Researchers have found a less invasive test that can be conducted during the first trimester of a woman's pregnancy to see if a child has Down syndrome.
Kypros Nicolaides of King's College London published findings in Ultrasound in Obstetrics & Gynecology discussing the new method that examines the infant’s DNA via the mother’s blood.
Currently, a woman can have a “combined test" between the 11th and 13th week of her pregnancy, which includes an ultrasound and blood test. The test is performed taking a woman’s age into account, and produces data about her chances that the child will have the syndrome.
Based on those results, a mother can choose to have one of two more invasive tests that can pinpoint the child’s condition. The chorionic villus sampling (CVS) analyzes a piece of the placenta, and an amniocentesis tests amniotic fluid from around the baby.

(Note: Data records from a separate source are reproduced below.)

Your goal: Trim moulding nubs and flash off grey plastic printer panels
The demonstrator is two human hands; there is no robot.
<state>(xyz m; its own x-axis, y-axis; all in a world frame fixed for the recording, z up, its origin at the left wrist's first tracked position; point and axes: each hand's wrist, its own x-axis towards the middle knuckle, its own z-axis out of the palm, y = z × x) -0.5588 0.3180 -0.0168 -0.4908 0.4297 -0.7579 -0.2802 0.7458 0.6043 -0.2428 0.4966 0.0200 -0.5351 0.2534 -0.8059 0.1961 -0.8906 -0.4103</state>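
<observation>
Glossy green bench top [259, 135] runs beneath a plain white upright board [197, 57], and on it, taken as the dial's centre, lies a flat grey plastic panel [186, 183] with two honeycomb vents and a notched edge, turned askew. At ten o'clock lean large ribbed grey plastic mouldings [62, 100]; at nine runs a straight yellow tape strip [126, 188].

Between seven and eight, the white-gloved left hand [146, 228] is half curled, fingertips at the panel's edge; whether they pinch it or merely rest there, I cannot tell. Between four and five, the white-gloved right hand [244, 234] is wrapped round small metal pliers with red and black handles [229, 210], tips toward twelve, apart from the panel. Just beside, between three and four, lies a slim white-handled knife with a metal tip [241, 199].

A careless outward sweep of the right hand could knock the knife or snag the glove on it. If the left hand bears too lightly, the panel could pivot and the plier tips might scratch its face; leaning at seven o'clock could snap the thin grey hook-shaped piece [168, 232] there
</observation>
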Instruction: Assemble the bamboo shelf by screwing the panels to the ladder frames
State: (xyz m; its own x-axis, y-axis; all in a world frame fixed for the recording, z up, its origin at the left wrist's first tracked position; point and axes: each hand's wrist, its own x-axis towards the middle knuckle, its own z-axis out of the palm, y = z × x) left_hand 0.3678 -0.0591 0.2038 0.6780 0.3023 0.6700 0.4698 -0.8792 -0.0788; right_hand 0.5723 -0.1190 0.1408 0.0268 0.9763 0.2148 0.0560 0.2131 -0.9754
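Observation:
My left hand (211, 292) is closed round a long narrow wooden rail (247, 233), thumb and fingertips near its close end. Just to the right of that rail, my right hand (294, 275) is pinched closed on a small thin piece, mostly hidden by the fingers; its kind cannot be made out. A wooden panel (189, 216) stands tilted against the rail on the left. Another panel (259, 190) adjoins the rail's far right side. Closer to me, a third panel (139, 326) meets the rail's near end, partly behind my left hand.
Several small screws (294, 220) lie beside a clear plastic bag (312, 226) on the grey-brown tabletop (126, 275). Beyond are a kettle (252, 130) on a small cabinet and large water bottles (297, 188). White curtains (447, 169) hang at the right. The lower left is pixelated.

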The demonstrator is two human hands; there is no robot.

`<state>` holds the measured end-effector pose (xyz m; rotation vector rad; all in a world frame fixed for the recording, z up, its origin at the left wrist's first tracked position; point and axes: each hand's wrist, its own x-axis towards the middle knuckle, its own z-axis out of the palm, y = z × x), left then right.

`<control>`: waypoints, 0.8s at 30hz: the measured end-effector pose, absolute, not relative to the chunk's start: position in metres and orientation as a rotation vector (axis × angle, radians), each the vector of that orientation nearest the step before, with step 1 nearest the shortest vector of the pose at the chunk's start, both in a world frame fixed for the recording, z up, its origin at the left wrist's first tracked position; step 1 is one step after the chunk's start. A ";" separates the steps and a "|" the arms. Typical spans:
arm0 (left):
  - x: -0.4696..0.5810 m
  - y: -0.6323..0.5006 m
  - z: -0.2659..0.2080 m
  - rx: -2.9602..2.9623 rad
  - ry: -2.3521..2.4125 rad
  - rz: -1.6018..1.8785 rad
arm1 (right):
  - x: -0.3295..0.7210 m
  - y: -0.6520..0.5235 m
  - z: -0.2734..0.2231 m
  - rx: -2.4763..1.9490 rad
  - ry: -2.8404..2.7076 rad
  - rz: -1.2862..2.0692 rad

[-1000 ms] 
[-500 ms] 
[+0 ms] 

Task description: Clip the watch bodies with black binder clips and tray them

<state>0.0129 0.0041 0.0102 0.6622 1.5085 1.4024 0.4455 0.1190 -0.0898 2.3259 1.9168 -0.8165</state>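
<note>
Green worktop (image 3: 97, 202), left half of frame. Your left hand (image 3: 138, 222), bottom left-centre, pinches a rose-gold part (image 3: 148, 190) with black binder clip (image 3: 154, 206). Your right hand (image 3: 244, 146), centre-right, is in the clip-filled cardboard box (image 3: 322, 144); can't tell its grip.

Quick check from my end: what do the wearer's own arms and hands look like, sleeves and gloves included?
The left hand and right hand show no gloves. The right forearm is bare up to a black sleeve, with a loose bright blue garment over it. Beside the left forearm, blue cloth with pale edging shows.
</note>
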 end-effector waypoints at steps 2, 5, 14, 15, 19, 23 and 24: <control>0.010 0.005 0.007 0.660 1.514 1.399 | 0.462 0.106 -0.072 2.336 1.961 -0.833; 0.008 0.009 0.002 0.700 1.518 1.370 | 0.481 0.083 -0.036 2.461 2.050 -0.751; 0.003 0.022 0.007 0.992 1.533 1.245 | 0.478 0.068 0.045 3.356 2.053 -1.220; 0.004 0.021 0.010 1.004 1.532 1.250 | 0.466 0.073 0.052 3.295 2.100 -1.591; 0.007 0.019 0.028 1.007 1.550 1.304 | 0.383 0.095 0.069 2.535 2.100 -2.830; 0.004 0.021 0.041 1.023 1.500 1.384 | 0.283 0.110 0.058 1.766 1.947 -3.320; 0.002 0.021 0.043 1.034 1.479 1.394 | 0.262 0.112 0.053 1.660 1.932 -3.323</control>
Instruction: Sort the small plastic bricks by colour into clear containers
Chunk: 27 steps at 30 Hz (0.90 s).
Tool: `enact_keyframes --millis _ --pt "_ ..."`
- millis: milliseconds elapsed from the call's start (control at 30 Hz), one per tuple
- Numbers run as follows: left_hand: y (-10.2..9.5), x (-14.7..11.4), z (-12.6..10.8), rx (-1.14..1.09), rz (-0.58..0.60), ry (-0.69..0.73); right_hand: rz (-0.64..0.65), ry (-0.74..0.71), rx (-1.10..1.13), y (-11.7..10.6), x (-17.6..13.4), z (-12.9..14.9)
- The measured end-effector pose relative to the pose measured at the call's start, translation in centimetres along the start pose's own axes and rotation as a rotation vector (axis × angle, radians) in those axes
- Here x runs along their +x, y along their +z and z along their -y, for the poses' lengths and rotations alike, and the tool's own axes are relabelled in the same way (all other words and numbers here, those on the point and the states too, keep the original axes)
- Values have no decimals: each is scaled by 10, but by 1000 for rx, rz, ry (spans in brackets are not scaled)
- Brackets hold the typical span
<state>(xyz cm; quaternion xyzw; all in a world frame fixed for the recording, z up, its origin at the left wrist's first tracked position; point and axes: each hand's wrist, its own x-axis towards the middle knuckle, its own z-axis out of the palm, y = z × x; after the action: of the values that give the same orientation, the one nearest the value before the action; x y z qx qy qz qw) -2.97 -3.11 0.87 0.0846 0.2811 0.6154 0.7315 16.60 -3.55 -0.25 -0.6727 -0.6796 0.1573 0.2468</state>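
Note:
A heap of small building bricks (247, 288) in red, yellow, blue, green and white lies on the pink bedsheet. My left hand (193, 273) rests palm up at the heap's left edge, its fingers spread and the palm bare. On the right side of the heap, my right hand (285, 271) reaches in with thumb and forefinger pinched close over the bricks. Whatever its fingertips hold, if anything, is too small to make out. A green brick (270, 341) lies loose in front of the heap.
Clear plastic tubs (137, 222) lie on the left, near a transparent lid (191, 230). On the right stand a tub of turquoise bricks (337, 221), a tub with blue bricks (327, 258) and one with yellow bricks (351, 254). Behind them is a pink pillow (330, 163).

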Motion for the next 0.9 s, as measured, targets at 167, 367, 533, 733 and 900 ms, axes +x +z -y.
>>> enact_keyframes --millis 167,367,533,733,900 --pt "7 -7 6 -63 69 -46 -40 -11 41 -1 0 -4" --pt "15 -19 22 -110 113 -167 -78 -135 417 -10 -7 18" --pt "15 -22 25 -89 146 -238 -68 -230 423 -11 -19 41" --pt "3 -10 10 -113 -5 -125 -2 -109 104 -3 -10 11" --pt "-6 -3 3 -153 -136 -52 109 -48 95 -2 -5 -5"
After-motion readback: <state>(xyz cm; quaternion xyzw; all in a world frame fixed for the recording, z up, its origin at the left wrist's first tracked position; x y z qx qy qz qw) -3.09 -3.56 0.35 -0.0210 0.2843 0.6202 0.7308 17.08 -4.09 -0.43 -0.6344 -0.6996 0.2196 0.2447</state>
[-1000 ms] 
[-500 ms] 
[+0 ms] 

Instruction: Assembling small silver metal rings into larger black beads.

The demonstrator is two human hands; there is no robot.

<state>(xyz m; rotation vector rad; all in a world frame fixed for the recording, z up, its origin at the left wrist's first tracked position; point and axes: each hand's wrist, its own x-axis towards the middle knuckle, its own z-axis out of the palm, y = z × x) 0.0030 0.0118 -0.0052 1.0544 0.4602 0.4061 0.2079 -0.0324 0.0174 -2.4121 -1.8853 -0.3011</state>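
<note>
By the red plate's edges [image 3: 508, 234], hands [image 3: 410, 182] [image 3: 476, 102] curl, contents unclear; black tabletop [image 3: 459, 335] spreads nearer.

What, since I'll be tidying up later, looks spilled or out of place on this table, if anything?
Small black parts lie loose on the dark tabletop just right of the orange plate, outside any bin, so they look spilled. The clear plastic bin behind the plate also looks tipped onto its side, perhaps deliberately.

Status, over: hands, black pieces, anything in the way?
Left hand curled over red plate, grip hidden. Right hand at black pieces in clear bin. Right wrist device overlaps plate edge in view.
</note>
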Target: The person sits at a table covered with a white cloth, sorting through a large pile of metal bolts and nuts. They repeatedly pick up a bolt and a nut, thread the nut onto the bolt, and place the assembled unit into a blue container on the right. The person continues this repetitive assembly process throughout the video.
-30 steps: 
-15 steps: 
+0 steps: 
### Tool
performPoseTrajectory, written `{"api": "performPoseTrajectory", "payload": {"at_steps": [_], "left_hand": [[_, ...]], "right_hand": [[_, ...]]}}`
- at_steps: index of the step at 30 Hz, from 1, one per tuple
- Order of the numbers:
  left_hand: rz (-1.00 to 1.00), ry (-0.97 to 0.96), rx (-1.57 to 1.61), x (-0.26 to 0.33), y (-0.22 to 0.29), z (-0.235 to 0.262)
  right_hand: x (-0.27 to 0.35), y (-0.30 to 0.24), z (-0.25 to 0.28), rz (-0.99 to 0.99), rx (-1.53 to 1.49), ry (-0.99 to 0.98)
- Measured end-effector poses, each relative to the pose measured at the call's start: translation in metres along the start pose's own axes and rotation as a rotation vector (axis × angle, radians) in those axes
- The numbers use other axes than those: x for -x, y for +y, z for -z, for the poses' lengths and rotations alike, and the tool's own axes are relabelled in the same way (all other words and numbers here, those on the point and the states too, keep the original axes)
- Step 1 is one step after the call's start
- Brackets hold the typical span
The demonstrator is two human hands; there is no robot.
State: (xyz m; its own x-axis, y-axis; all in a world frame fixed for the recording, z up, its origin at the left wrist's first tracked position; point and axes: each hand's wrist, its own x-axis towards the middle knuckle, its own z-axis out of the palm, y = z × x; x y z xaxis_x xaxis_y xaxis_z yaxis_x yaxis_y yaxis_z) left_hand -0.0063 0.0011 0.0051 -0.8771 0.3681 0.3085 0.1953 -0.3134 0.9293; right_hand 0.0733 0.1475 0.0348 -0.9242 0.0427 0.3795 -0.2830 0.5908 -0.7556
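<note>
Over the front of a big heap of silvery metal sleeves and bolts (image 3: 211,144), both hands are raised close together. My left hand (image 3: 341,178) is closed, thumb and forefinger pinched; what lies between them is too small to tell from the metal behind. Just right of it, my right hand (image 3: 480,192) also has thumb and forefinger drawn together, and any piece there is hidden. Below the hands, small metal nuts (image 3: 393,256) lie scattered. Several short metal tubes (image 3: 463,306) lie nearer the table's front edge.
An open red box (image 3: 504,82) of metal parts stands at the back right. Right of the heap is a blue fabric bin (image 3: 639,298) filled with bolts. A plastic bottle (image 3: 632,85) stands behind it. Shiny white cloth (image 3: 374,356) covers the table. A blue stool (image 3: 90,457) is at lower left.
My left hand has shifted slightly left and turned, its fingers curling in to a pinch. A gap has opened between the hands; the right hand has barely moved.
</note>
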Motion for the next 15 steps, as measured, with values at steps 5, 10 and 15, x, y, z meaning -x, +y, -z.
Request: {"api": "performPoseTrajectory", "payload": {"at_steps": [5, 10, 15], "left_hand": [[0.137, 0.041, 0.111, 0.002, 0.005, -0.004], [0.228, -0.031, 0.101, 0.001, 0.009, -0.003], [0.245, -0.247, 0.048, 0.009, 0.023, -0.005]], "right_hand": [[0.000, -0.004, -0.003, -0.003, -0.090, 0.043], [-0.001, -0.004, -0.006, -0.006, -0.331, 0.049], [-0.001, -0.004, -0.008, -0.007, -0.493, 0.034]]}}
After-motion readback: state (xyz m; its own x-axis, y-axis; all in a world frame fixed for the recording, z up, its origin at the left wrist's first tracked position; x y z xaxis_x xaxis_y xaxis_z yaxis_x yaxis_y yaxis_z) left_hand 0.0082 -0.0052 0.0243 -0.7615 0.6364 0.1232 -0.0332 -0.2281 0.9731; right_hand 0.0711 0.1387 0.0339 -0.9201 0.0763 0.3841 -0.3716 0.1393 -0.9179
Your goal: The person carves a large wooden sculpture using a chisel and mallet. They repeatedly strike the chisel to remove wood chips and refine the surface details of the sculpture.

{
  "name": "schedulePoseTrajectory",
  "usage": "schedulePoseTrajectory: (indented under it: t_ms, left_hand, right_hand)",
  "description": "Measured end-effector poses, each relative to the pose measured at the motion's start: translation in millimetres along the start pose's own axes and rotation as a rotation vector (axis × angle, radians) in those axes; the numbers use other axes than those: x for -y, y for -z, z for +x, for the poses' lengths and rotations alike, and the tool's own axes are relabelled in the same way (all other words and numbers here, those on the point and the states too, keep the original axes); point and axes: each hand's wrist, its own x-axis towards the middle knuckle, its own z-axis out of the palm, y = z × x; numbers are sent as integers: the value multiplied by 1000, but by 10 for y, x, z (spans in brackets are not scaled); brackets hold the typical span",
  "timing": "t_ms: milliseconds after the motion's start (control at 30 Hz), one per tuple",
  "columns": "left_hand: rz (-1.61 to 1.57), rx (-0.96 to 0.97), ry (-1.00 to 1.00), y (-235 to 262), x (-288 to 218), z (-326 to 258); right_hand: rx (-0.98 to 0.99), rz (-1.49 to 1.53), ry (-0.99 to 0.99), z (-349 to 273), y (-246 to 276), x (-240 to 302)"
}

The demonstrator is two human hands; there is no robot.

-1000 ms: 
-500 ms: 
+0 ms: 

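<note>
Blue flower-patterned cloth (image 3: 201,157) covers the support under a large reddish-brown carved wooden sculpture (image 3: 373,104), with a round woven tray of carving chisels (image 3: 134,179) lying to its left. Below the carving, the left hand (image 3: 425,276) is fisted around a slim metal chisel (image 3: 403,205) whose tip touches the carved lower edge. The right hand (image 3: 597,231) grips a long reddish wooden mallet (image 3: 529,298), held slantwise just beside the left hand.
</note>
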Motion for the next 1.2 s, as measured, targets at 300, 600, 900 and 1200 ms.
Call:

The new test uses fetal cell-free DNA (cfDNA) from a mother’s blood for Down syndrome and other chromosomal disorders. Scientists tested 1,005 pregnancies in 10 weeks and showed a lower false-positive rate and higher sensitivity than the combined test — in fact, the false-positive rate was 0.1 percent compared to 3.4 percent for the combined test.
"This study has shown that the main advantage of cfDNA testing, compared with the combined test, is the substantial reduction in false-positive rate,” the authors wrote. "Another major advantage of cfDNA testing is the reporting of results as very high or very low risk, which makes it easier for parents to decide in favor of or against invasive testing.”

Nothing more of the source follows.